The paper investigates quantum advantage in a 1-step graph-domination game on cycle graphs using theory, numerical optimization, and NISQ experiments. By sharing Bell-state entanglement and applying site-dependent local rotations, the authors derive explicit quantum strategies that reproduce known bounds for small graphs and generalize to larger cycles, with an analytically tractable expression for the domination performance . They identify optimal angle schedules, show how the increment transitions between regimes, and validate these predictions through simulations on classical computers and real quantum hardware. The results demonstrate that current NISQ devices can realize a meaningful quantum advantage in this nonlocal coordination task, albeit with hardware-imposed limitations, highlighting the potential for practical quantum-assisted coordination in networked settings and motivating extensions to broader graph classes and higher-dimensional entanglement.

Abstract

We study quantum advantage in the 1-step graph domination game on cycle graphs numerically, analytically and through the use of Noisy intermediate scale quantum (NISQ) processors. We find explicit strategies that realise the recently found upper bounds for small graphs and generalise them to larger cycles. We demonstrate that NISQ computers realise the predicted quantum advantages with high accuracy.

Paper Structure

This paper contains 5 sections, 12 equations, 5 figures, 4 tables.

Figures (5)

  • Figure 1: Classical and quantum-assisted approaches to the graph domination game. (\ref{['ClassPlay']}) shows a play-through of the classical domination game. The players Alice (A) and Bob (B) are randomly placed (on sites 1 and 5, in this example). They then use a pre-agreed strategy to decide their moves. In our example, A moves from 1 to 2 and B moves from 5 to 4, which corresponds to the optimal classical strategy shown in Fig. 4 of Ref. PiotrBasePaper. They then check how much of the graph is dominated between them (shaded area). In this case, they dominate all 5 nodes of the graph. (\ref{['2ChcoiceCirc']}) shows the quantum circuit A and B can use to gain quantum advantage. Before A and B get separated (left of the dashed line) they perform a joint operation on their two qubits that places them in the entangled state of Eq. (\ref{['eq:Bell']}). Afterwards the players get assigned their starting nodes and A(B) rotates her qubit around the $y$ axis by an angle $\theta_i^A$ ($\theta_j^B$) that depends on the index $i$ ($j$) of the site she is in.

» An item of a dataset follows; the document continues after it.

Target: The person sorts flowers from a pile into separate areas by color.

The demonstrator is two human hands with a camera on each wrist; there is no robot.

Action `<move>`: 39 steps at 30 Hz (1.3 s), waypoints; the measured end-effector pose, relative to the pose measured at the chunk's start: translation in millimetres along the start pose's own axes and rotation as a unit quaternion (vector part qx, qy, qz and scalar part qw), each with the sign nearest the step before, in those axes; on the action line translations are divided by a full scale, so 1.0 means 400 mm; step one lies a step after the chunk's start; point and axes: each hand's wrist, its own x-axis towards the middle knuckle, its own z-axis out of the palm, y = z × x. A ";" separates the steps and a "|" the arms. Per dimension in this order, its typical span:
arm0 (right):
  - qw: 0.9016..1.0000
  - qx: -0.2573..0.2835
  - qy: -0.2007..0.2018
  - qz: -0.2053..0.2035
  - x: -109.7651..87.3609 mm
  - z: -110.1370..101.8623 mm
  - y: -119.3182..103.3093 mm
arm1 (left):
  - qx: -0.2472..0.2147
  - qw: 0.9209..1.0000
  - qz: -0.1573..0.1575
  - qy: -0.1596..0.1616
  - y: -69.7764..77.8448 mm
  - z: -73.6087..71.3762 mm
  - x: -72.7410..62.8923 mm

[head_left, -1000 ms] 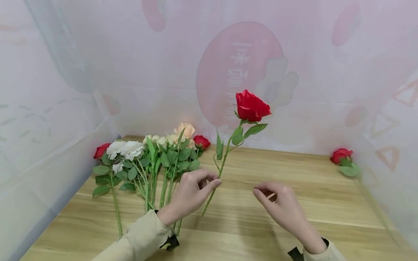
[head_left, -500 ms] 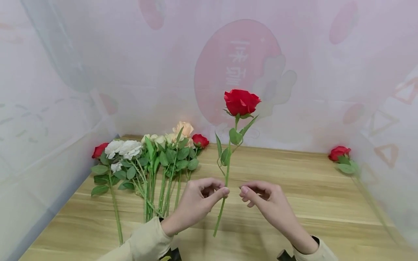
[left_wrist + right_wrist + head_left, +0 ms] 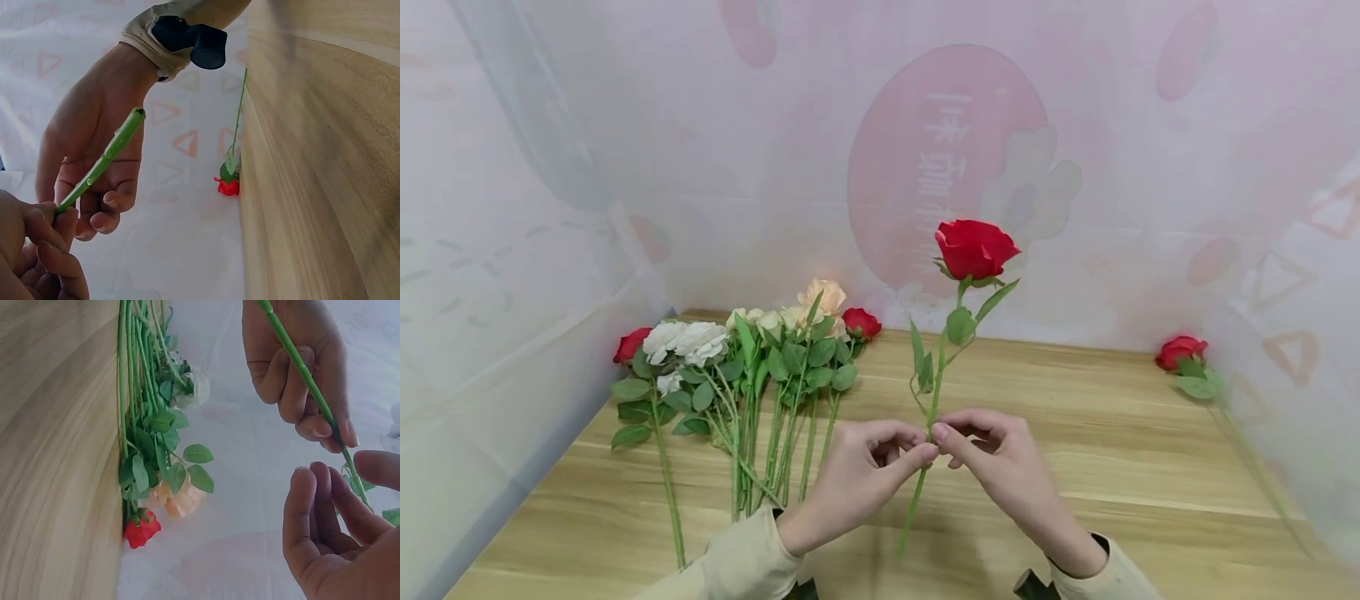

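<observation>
I held the red rose [image 3: 976,250] up above the wooden table [image 3: 1112,467], bloom uppermost and leaning a little to the right, its lower end hanging free beneath my fingers. My left hand [image 3: 865,467] pinched the green stem [image 3: 304,372] between thumb and forefinger; my right hand [image 3: 1000,458] was just above, loosely curved, its thumb and fingers parted on either side of the stem, and I could not tell whether any of them touched it. I judged the flower light and probably artificial, its stem stiff enough to stand from one pinch yet slim enough to roll. The bare length below the lowest leaves [image 3: 918,350] seemed the place to grip, since the petals looked soft and easily creased. My fingertips hid part of the stem from above, its tip was blurred, and stems from the bunch with the white flowers [image 3: 700,343] ran out of sight behind my left sleeve [image 3: 741,546]
</observation>
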 end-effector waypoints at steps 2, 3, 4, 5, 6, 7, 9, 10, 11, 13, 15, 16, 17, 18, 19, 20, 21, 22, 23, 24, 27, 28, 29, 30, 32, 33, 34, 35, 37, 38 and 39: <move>1.000 0.003 -0.003 -0.008 0.000 0.002 0.000 | 0.003 1.000 0.013 -0.003 0.001 0.002 0.000; 1.000 0.004 -0.003 -0.012 -0.001 0.002 0.000 | 0.003 1.000 0.019 -0.005 0.001 0.002 -0.001; 1.000 0.005 -0.003 -0.017 -0.001 0.002 0.000 | 0.005 1.000 0.024 -0.007 0.001 0.003 -0.001; 1.000 0.006 -0.002 -0.021 -0.001 0.002 0.000 | 0.005 1.000 0.027 -0.009 0.000 0.004 -0.002; 1.000 0.005 -0.001 -0.024 -0.001 0.002 0.000 | 0.008 1.000 0.028 -0.012 -0.001 0.005 -0.003; 1.000 0.003 0.000 -0.027 -0.001 0.001 0.000 | 0.010 0.999 0.026 -0.015 -0.002 0.006 -0.005; 1.000 -0.006 0.002 -0.029 -0.001 0.002 0.001 | 0.014 0.999 0.020 -0.021 -0.005 0.008 -0.007; 1.000 -0.012 0.002 -0.029 0.000 0.002 0.001 | 0.016 1.000 0.014 -0.023 -0.006 0.009 -0.008; 0.999 -0.017 0.002 -0.027 0.000 0.002 0.002 | 0.017 1.000 0.007 -0.025 -0.006 0.010 -0.009; 0.999 -0.026 0.001 -0.025 0.002 0.002 0.005 | 0.019 0.999 0.002 -0.029 -0.007 0.011 -0.009; 0.999 -0.032 -0.001 -0.021 0.002 0.003 0.007 | 0.015 0.999 -0.005 -0.032 -0.006 0.011 -0.009; 0.999 -0.033 -0.002 -0.019 0.002 0.004 0.008 | 0.014 0.999 -0.009 -0.034 -0.005 0.011 -0.009; 0.999 -0.035 -0.003 -0.018 0.002 0.004 0.009 | 0.013 0.999 -0.011 -0.038 -0.005 0.011 -0.009; 0.999 -0.036 -0.005 -0.017 0.002 0.004 0.010 | 0.011 0.999 -0.014 -0.042 -0.005 0.010 -0.009; 0.999 -0.039 -0.005 -0.015 0.002 0.005 0.011 | 0.011 0.999 -0.021 -0.045 -0.005 0.010 -0.010; 0.999 -0.042 -0.005 -0.013 0.002 0.005 0.012 | 0.014 0.998 -0.024 -0.049 -0.005 0.010 -0.010; 0.999 -0.046 -0.005 -0.011 0.003 0.005 0.013 | 0.019 0.998 -0.028 -0.052 -0.006 0.010 -0.010; 0.999 -0.050 -0.004 -0.009 0.003 0.005 0.015 | 0.024 0.998 -0.032 -0.056 -0.006 0.010 -0.010; 0.998 -0.055 -0.004 -0.006 0.003 0.005 0.016 | 0.031 0.997 -0.034 -0.059 -0.007 0.010 -0.009; 0.998 -0.060 -0.004 -0.003 0.004 0.005 0.016 | 0.037 0.997 -0.038 -0.063 -0.008 0.010 -0.009; 0.997 -0.072 -0.006 0.004 0.005 0.003 0.018 | 0.051 0.995 -0.048 -0.074 -0.009 0.011 -0.009; 0.997 -0.075 -0.007 0.007 0.005 0.002 0.019 | 0.053 0.994 -0.053 -0.078 -0.009 0.011 -0.009; 0.997 -0.077 -0.008 0.009 0.006 0.002 0.019 | 0.053 0.993 -0.058 -0.083 -0.008 0.010 -0.009; 0.997 -0.079 -0.009 0.010 0.006 0.001 0.020 | 0.053 0.993 -0.064 -0.089 -0.008 0.010 -0.010; 0.996 -0.082 -0.007 0.014 0.007 0.001 0.021 | 0.053 0.991 -0.074 -0.101 -0.006 0.008 -0.011; 0.996 -0.083 -0.007 0.016 0.008 0.000 0.022 | 0.055 0.989 -0.080 -0.108 -0.005 0.007 -0.012; 0.996 -0.085 -0.006 0.016 0.008 0.000 0.023 | 0.061 0.988 -0.085 -0.116 -0.004 0.007 -0.012; 0.996 -0.087 -0.006 0.016 0.009 0.000 0.023 | 0.068 0.986 -0.092 -0.125 -0.003 0.006 -0.013; 0.996 -0.093 -0.004 0.017 0.010 0.000 0.025 | 0.088 0.981 -0.102 -0.142 -0.002 0.006 -0.013; 0.995 -0.096 -0.002 0.018 0.010 0.000 0.025 | 0.100 0.978 -0.105 -0.149 -0.001 0.006 -0.013; 0.995 -0.100 0.000 0.019 0.010 0.000 0.025 | 0.111 0.976 -0.108 -0.155 -0.001 0.006 -0.014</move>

She then measures her qubit in the computational basis and uses the result to decide whether to move clockwise (1) or anti-clockwise (0).
  • Figure 2: Optimization of the angle increment $\theta$ for maximising the domination number $D(n,\theta)$. (a) Domination number as a function of the angle for $n=9,10,11$, showing a shift in the optimal value of $\theta$ from the one given in Eq. (\ref{['AngSepEq']}) ($n=9$) to the one given in Eq. (\ref{['AngSepEq2']}) ($n=11$). (b) Optimal value of $\theta$ as a function of $n$.
  • Figure 3: Theoretical prediction of the average domination number achieved by our optimised quantum strategy for cycle graphs compared to a coin-tossing strategy (random choice) and to the optimal classical strategy, when known. In each case, the domination number is given as a function of the number $n$ of vertices in the graph.
  • Figure 4: Performance of optimal strategies for the graph domination game on a 5-site cycle. The dashed lines indicate the predicted averages over many runs for the optimal classical and quantum strategies, as indicated. The solid lines show: simulations of the optimal classical and quantum strategies using a classical computer; and a simulation of the optimal quantum strategy using the best found superconducting quantum processor, IBM Kyiv.
  • Figure 5: Performance of optimal strategies for the graph domination game on 5, 6 and 7 cycle graphs simulated on different quantum processors. The dashed line indicates the predicted average for the optimal classical strategy and the solid line indicates the optimal quantum strategy. The averaging is over $\sim 1000000$ runs in each case. The smaller lines represent error bars, estimated by the standard deviation of each averaged data set (a single line is visible due to the extremely small standard deviation, $< 10^{-3}$ in all cases; the inset shows the zoomed-in error bar for two of the quantum processors).